Strategies for optimizing public cloud costs

Cloud computing has the potential to advance considerable cost savings for organisations.    There are however some strategies that could lead to additional savings  in cloud spend as well as guard against undesirable expense.

 

 

Tailor cloud instances to specific solution requirements

  • Not all cloud workloads fit with cloud provider standard offerings
  • App resource requirements from a memory, storage and networking perspective differ immensely

Public cloud providers such as Amazon Web Services (AWS), Microsoft Azure and Google offer standard instances. These instances are not a fit for all business requirements. Creating custom instance types for enterprise specific workloads is advised where a specific fit is not available.

For example, an organisation may want to deploy a CPU-intensive application that does not require large amounts of memory or storage. Standard offerings with the required CPU performance would be a waste of funds due to the accompanying memory and storage specifications and costs. A custom instance with the require CPU specification and reduced memory and storage specifications would save spend on irrelevant resources.

A customized Amazon Machine Image represents a template for a cloud instance which may be re-used for additional custom instances. These custom instances provide the specific resources required without the surplus capacity.

Virtual machines (VMs) are created from Azure managed VM images using either PowerShell or the Azure portal. A managed VM create all of the information required for creation of a VM and resource allocations are configurable on the VM.

Google Cloud’s Compute Engine allows for the creation of instances with hardware settings customized as required.

Reduction of active resources

Unused and underutilized resources raise costs. These costs may be reduced via the use of auto scaling services, tagging of cloud resources and load balancing. The foundation of public cloud is scalability, but resources should only be scaled up when needed, then scaled back when not due to under-utilisation in order to control costs.

Pinpoint superfluous resource allocations and workloads

Cloud service providers provide methods to manage object lifecycles on their platforms. Examples of this are AWS’s Lifecycle configuration for its Simple Storage Service which allows for objects to be moved to cheaper storage[1] or deleted. Azure Blob Storage lifecycle management offers rule-based policies to transition object between storage tiers[2]. Google’s Cloud Storage utilises Object Lifecycle Management automatically perform actions on objects[3].
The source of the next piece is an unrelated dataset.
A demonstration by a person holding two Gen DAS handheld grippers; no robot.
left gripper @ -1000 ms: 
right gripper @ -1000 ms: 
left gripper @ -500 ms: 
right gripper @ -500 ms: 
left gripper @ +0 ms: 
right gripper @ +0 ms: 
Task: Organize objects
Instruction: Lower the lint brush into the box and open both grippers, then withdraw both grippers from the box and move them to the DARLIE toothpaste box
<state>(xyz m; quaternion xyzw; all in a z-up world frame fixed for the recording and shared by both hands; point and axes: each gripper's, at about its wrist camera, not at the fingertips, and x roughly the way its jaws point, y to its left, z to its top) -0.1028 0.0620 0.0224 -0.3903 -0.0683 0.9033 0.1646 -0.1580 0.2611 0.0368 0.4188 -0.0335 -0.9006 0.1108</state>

Tagging cloud resources allows for the identification of resources that are superfluous to requirements[4].

Applications should only be built with features and within specification[5].

Adopt cloud auto scaling

Auto scaling allows for the addition and removal of resources from cloud instances.

  • The Auto Scaling feature of AWS Autoscaling groups will add resources to groups when utilization peaks and remove resources from those groups when usage declines[6].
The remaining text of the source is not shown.